Of the lines listed below, return exactly those that run from the line containing "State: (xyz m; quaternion" through the line containing "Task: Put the", both included.

[THE RECORDS]:
========================
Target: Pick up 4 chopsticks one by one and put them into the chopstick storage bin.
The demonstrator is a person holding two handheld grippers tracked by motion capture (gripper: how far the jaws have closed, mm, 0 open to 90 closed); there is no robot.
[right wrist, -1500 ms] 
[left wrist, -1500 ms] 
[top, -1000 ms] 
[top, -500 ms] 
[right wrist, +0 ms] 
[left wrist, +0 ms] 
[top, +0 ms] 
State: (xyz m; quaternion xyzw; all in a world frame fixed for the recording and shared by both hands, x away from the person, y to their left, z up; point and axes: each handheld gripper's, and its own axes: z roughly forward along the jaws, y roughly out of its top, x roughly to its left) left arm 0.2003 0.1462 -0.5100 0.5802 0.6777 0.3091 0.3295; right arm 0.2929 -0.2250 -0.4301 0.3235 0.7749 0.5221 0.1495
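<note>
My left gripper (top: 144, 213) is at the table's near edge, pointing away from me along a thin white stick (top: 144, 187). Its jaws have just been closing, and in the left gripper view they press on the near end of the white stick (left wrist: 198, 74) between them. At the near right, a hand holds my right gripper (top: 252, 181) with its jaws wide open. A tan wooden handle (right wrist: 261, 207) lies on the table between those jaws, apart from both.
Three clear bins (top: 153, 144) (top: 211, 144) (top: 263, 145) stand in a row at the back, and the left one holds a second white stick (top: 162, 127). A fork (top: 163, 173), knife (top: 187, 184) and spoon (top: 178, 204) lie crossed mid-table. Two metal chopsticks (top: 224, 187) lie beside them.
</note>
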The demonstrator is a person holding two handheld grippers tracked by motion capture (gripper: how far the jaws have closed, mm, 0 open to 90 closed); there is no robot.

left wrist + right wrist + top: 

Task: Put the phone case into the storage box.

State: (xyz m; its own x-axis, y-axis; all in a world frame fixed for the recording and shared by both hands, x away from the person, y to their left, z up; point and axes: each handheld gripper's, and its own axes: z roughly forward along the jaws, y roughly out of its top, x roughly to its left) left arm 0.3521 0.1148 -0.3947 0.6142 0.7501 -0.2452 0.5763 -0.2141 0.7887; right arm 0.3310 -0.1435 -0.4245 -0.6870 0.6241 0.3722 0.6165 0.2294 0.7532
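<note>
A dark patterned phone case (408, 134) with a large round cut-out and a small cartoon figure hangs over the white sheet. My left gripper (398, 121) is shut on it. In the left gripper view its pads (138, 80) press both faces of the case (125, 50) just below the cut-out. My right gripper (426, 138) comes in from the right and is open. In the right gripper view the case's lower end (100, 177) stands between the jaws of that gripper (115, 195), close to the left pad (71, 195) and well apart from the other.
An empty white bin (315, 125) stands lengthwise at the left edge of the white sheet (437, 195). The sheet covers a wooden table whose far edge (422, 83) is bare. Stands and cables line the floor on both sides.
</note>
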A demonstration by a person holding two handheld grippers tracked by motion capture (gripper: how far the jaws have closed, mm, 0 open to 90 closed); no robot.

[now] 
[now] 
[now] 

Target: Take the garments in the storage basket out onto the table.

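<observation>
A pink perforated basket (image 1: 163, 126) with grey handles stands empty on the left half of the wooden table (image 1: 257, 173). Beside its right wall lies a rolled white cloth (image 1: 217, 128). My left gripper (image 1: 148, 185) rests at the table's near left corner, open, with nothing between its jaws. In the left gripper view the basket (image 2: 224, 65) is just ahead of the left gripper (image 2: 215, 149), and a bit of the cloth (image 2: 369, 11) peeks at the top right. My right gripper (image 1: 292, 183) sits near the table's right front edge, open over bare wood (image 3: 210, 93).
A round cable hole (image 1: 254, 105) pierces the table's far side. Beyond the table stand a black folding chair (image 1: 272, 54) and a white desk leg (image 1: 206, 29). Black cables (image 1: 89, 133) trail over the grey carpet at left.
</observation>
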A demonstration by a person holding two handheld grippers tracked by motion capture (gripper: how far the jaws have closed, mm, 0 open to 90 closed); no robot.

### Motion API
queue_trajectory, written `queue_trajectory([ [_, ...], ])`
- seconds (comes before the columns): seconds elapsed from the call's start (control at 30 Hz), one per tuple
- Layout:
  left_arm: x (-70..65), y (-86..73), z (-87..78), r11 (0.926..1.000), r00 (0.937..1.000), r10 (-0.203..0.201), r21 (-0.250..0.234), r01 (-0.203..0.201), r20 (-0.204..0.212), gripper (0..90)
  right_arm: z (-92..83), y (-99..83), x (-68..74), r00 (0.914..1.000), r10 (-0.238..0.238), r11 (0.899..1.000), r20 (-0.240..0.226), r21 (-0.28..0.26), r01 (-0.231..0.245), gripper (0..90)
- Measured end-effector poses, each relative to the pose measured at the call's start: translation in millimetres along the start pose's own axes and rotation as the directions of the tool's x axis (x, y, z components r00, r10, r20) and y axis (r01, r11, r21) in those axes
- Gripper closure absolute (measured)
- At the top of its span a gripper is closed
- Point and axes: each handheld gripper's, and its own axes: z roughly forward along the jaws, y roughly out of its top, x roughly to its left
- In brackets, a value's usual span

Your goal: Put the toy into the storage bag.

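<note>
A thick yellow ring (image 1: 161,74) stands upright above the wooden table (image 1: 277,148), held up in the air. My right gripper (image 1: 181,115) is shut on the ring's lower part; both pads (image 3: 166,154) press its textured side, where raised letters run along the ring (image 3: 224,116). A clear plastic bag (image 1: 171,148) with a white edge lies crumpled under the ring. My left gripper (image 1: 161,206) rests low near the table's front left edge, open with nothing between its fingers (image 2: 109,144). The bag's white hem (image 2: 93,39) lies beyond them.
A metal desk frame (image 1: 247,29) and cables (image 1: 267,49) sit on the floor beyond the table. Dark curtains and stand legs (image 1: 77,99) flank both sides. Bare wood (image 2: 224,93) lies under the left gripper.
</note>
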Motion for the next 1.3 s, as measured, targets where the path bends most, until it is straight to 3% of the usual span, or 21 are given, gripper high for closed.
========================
[TASK RESPONSE]:
State: (xyz m; quaternion xyzw; all in a world frame fixed for the recording and shared by both hands, x away from the person, y to their left, z up; point and axes: each handheld gripper's, and its own axes: z roughly forward along the jaws, y roughly out of its top, x roughly to its left) left arm 0.2003 0.1462 -0.5100 0.5802 0.6777 0.3091 0.3295; right arm 0.2929 -0.2250 -0.4301 0.3235 0.7749 0.5221 0.1495
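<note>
My left gripper (top: 144, 213) is at the table's near edge, pointing away from me along a thin white stick (top: 144, 187). Its jaws have just been closing, and in the left gripper view they press on the near end of the white stick (left wrist: 198, 74) between them. At the near right, a hand holds my right gripper (top: 252, 181) with its jaws wide open. A tan wooden handle (right wrist: 261, 207) lies on the table between those jaws, apart from both.
Three clear bins (top: 153, 144) (top: 211, 144) (top: 263, 145) stand in a row at the back, and the left one holds a second white stick (top: 162, 127). A fork (top: 163, 173), knife (top: 187, 184) and spoon (top: 178, 204) lie crossed mid-table. Two metal chopsticks (top: 224, 187) lie beside them.
</note>
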The demonstrator is a person holding two handheld grippers tracked by motion capture (gripper: how far the jaws have closed, mm, 0 open to 90 closed); there is no robot.

left wrist + right wrist + top: 

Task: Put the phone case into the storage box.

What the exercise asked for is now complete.